> [INPUT MATERIAL]
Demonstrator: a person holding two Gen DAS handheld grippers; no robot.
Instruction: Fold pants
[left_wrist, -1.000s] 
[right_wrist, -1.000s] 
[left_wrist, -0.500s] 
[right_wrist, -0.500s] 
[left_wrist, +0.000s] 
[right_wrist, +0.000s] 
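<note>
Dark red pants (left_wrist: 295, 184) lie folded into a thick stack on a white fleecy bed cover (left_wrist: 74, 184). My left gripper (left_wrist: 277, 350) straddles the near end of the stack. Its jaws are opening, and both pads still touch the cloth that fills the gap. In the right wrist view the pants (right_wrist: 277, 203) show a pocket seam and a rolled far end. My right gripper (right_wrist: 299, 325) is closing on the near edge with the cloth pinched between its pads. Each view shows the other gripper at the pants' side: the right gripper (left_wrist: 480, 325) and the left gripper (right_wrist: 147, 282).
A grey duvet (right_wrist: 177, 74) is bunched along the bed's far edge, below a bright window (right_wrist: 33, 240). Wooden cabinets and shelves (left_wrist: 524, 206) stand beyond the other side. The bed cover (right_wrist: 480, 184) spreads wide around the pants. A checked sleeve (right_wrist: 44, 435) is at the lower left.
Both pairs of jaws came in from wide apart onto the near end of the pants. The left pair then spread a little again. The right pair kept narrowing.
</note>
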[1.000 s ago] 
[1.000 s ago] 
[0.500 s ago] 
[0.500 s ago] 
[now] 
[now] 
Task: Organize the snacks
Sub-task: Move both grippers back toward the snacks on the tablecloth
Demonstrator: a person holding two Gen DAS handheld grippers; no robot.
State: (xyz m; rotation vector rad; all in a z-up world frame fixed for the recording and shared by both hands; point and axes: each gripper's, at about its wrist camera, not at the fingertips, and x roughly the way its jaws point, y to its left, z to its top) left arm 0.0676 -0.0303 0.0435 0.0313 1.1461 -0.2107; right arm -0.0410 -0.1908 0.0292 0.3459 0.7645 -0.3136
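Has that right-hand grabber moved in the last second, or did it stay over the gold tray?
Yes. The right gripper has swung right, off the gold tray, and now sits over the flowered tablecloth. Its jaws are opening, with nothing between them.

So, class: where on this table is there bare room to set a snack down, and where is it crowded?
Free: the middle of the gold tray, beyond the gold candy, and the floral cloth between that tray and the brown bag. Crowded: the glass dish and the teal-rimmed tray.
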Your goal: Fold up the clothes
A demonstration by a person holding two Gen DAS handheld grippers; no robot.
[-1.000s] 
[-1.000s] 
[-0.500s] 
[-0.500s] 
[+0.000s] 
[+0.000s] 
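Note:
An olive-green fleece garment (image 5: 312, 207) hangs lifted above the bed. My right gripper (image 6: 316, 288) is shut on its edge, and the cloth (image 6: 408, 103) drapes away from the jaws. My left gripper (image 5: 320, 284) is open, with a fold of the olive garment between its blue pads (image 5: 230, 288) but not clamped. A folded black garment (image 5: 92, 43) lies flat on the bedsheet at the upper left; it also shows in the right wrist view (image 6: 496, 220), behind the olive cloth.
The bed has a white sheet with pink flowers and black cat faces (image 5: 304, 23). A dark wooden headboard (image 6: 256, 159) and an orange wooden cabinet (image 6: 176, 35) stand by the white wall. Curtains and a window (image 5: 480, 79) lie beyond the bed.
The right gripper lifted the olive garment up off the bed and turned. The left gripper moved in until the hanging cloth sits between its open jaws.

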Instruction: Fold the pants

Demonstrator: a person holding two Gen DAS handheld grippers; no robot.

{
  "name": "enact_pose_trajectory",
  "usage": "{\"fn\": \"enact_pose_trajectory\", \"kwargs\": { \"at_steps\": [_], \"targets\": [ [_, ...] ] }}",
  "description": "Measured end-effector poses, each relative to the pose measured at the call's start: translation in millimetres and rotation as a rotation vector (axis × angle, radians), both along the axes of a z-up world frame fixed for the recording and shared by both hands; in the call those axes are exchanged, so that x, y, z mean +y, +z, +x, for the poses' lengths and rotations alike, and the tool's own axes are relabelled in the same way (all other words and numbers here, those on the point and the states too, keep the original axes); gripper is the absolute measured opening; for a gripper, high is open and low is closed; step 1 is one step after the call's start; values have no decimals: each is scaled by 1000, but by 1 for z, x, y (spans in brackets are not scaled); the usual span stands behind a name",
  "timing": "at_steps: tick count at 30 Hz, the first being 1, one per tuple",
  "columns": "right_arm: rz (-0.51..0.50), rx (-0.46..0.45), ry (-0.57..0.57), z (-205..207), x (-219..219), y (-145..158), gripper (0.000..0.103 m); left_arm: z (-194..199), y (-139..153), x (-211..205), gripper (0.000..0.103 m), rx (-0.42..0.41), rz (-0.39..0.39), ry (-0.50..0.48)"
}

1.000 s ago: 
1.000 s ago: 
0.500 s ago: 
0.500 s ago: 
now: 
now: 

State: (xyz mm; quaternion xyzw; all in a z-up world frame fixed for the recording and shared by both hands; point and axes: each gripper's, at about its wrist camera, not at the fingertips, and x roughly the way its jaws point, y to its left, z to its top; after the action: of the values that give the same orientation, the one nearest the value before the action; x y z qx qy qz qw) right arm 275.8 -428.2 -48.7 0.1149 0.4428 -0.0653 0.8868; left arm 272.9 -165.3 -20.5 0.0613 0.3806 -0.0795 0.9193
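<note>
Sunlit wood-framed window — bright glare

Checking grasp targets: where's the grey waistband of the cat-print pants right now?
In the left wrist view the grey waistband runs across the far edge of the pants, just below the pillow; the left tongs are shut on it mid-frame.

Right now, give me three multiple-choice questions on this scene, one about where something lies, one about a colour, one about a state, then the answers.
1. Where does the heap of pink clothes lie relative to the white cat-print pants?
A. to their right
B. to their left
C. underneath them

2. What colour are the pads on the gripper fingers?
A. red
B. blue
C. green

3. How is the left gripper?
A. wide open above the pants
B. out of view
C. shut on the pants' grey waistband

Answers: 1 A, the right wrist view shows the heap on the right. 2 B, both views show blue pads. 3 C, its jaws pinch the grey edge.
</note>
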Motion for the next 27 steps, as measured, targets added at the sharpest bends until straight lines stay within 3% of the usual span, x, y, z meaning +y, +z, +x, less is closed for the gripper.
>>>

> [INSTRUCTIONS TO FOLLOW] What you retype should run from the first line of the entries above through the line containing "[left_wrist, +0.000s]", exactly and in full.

> [SOLUTION FOR THIS EXERCISE]
Demonstrator: a person holding two Gen DAS handheld grippers; no robot.
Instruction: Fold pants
[left_wrist, -1.000s] 
[right_wrist, -1.000s] 
[left_wrist, -0.500s] 
[right_wrist, -0.500s] 
[left_wrist, +0.000s] 

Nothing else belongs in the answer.